Juristas ouvidos pelo Estadão
acreditam que parte dos atos do ministro do Supremo Tribunal Federal (STF)
Alexandre de Moraes em investigações, podem ser questionados e até anulados.
Nesta terça-feira (13), reportagem da Folha de S. Paulo mostrou que Moraes
ordenou, de forma não oficial, a produção de relatórios pelo Tribunal Superior
Eleitoral (TSE) para embasar suas decisões contra aliados do ex-presidente Jair
Bolsonaro (PL).
Moraes presidiu o TSE, tribunal
que julgou Bolsonaro inelegível até 2030, por ver em suas ações a prática de
abuso de poder político e uso indevido dos meios de comunicação durante reunião
realizada no Palácio da Alvorada, com embaixadores estrangeiros, em 18 de julho
de 2022. Nesta quarta-feira (14), Moraes disse que todos os seus atos são
regulares. Afirmou que todos os documentos produzidos foram juntados aos
processos e compartilhados com a Procuradoria-Geral da República (PGR) e com a
Polícia Federal (PF).
– Não há nada a esconder. Seria
esquizofrênico eu, como presidente do TSE, me auto-oficiar. Até porque, como
presidente do TSE, no exercício do poder de polícia, eu tinha o poder, pela
lei, de determinar a feitura dos relatórios – alegou.

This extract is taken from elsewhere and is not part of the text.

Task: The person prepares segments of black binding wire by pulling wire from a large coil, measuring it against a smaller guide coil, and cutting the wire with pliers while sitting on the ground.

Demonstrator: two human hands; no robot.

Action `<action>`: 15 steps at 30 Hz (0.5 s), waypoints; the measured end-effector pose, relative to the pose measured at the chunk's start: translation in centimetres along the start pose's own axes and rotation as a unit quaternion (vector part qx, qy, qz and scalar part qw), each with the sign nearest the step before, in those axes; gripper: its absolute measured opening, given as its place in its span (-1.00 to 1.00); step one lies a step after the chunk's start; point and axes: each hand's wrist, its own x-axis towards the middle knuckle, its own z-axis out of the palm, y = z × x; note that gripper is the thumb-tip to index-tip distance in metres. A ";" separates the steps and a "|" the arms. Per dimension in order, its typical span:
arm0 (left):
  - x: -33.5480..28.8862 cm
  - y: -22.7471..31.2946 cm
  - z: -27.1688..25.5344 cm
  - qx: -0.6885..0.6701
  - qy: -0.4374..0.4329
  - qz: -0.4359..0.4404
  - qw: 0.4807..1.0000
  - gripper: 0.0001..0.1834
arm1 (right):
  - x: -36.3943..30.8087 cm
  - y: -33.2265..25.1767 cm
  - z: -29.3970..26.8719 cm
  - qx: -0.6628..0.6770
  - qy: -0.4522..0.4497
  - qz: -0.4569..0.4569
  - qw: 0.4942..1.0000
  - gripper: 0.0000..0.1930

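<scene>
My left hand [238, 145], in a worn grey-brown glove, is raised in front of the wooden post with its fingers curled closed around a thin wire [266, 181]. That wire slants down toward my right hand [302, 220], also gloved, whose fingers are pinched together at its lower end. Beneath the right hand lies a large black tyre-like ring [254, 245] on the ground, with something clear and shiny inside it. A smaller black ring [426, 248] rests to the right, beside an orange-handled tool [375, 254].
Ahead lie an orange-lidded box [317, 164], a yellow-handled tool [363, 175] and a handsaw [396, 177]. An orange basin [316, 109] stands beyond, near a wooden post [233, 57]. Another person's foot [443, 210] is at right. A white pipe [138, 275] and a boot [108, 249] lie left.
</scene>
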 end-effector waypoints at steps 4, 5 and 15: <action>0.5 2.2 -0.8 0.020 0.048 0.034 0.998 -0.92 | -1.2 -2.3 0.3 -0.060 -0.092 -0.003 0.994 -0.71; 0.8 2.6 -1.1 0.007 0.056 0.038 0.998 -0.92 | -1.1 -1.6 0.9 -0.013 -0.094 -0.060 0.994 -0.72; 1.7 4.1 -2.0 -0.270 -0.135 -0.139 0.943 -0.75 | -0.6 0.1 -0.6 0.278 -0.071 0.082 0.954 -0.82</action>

Segundo o professor Ives Gandra
Martins, o caso das mensagens trocadas por assessores de Moraes mostram que
pode haver um problema, uma vez que o STF não aceitou o mesmo comportamento do
então juiz, hoje senador, Sergio Moro (União Brasil-PR).
– As decisões de Moro foram
anuladas e não valiam nada por que os procuradores o ajudavam. Agora, se o STF
agir na mesma linha, como vai ser? O que Alexandre tem contra ele não é o
Direito. É um precedente. Eles criaram um precedente, se usarem a mesma régua que
usaram para Moro, como vão agir com o ministro Alexandre de Moraes? – indaga.
Na visão de Gandra Martins, não
há nenhuma "anormalidade" em um juiz recorrer aos seus auxiliares durante o seu
trabalho. Mas haverá um desgaste na imagem da Corte e, evidentemente, em
Alexandre de Moraes, cuja figura se sobressai.
– Não é bom para o Alexandre o
que aconteceu – pondera.
Para o jurista Miguel Reale
Junior, o TSE tem poder de polícia para apurar desvio de candidatos, mas é
preciso ter uma atuação do Ministério Público na investigação.
– O TSE tem realmente o poder de
polícia, a possibilidade de averiguação e de investigação, no sentido da
preservação da lisura da instituição e da credibilidade da instituição. Ele
trabalha com um setor extremamente sensível e por isso se justifica esse poder
de polícia, mas em conjugação com o Ministério Público. Portanto, era passível
de solicitação para que houvesse investigação. Agora, o normal seria a
investigação ser solicitada ao Ministério Público – disse Reale Junior.
Ele considera que houve
necessidade de uma atuação judicial em defesa da democracia ainda mais porque
havia inércia do Ministério Público. Reale Junior aponta, no entanto, que
algumas das decisões de Moraes podem ser anuladas.
– O único problema que eu vejo
nesses fatos agora revelados é que não houve uma formalização. E aí eu
entenderia que os atos praticados com base nesses relatórios, especificamente
as medidas cautelares tomadas, aplicação de multa, apreensão de passaportes,
estariam nulos. Mas isso não contamina nem se espalha ao inquérito das fake
news ou às investigações do 8 de Janeiro – avaliou.
O ex-ministro Marco Aurélio
Mello, disse que não poderia julgar o que aconteceu por que não conhece o que
realmente aconteceu. Apenas lembrou que, o sistema constitucional é acusatório.
– Vale dizer: a polícia
investiga, o Ministério Público acusa e o Judiciário julga. É o que está na
Constituição Isso eu sempre observei nos 31 anos na bancada e determinava
diligências quando requeridas pela polícia ou pelo Ministério Público –
argumentou.
O desgaste na imagem é o que mais
preocupa os membros da Corte. Reservadamente, ministros e mesmo o presidente,
Luís Roberto Barroso dizem não enxergar alguma ilegalidade no trabalho de
Moraes. Mas entendem que, se o assunto perdurar, a insatisfação deixará de ter
apenas Moraes como alvo e passarão a atingir toda a Corte.